Generation Capital entered into a note sale and assignment agreement (the “note agreement”). The note agreement transferred all of Barrington’s rights under the loan and the litigation to Generation Capital in exchange for payment of $240,000. Evidence of a wire transfer in that amount from Generation Capital II, LLC (“Generation II”) on behalf of Duraguard was introduced in the state court proceedings. R. 20-1 at A-22.

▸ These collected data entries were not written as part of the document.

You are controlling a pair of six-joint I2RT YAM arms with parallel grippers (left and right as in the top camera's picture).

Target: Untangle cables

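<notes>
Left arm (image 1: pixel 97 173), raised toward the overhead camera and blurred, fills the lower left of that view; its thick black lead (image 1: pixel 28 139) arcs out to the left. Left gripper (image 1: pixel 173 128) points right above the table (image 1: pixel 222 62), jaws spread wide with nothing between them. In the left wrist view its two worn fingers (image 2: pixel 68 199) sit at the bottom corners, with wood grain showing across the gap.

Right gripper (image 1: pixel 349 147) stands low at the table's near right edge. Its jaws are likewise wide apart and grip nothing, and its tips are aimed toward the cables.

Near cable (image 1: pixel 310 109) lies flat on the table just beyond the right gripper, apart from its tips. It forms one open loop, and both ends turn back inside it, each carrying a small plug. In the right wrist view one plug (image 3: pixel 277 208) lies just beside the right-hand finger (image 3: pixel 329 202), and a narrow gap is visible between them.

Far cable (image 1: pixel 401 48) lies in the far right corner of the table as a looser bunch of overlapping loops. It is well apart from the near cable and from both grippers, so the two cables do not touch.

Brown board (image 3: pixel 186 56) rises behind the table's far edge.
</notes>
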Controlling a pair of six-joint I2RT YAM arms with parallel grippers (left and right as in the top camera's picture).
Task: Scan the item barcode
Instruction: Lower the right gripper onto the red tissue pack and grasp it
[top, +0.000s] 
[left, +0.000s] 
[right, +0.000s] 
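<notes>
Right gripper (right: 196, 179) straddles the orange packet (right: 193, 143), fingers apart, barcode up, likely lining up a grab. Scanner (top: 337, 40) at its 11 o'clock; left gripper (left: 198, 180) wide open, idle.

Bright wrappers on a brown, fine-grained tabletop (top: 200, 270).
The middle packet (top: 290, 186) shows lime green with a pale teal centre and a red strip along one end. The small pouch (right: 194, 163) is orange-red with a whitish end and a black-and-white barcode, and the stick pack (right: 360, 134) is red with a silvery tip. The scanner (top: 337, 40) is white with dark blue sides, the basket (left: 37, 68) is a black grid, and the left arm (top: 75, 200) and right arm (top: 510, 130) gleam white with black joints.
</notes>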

Also in February 2012, Barrington Bank, Wojciak, and the Trust entered into a settlement agreement (the “settlement agreement”). The settlement agreement provided that in exchange for payment of $240,000 by Wojciak and/or the Trust to Barrington Bank, Barrington Bank would transfer all of its rights under the loan and the litigation to Generation Capital, and Barrington Bank, Wojciak, and the Trust would release each other from liability on any claims. Id. at A-23. There was no evidence in the state court record that Wojciak or the Trust ever made this

payment to Barrington Bank. Id. at A-24. In May 2012, pursuant to the note agreement, the state court substituted Generation Capital for Barrington Bank. Generation Capital subsequently filed a motion to turnover assets against Fliss and Barr in the litigation. In November 2014, Fliss and Barr filed a motion to determine the amount owed pursuant to the judgment. In that motion, Fliss and Barr argued that the judgment in the litigation had been extinguished by the payment of $240,000 from Generation Capital pursuant to the settlement agreement. But because no evidence had been presented that the payment from Wojciak and/or the Trust had been made to Barrington

Bank, the state court held that the settlement agreement was not satisfied, the litigation was not settled, and the release of liability between Barrington Bank, the Trust, and Wojciak was void. Id. (opinion entered May 12, 2015). As a result, the state court held that Barrington Bank could sell the rights pursuant to the note agreement to Generation Capital, and Generation Capital had a live cause of action against Fliss, Barr, Wojciak, and the Trust for the outstanding judgment amount of

$204,797.70. Id. at A-25. B. The Bankruptcy Proceedings On August 28, 2015, Fliss filed a voluntary Chapter 13 bankruptcy petition. The Chapter 13 Plan stated that Generation Capital had a claim against Fliss’s estate secured by the “memorandum of judgment recorded against real property,” but that the collateral “either has no value or [ ] is fully encumbered by liens with higher priority,” causing the Claim to be treated as unsecured. A-19 at 3. On

November 1, 2015, Generation Capital objected to the Plan on the grounds that: (1) the Plan did not adequately provide for Generation Capital’s secured claim pursuant to 11 U.S.C § 1325(a)(5), et seq.; and (2) pursuant to 11 U.S.C § 1322(b)(2). Generation Capital filed a timely proof of claim on December 31, 2015. On July 24, 2016, Fliss filed an objection to the Claim and made the same arguments he made in the state court motion for determination. Specifically, he argued that Generation Capital’s Claim had been released by the payment of the settlement amount to Barrington Bank. A-25. He also argued that Generation Capital did not own the Claim, and that the Claim was overstated. Id. Like in the

state court motion, Fliss argued that the settlement agreement payoff was made on behalf of Duraguard and Polymeric and thus extinguished any claims Barrington Bank had against them, as well as against their guarantors (i.e., Fliss, Barr, Wojciak, and the Trust). Fliss further argued that Generation Capital is an alter ego of Wojciak and the Trust. He noted that although the note agreement provided for the assignment

of the loan and litigation to Generation Capital, the note agreement was executed by Wojciak, and the only evidence of payment was from an account in the name of Generation II. Fliss thus questioned who actually owned the Claim—Generation II, Wojciak, or Generation Capital. Again, as in the state court motion, Fliss argued that because the payment was made, the payment released the obligation of all of the guarantors as well.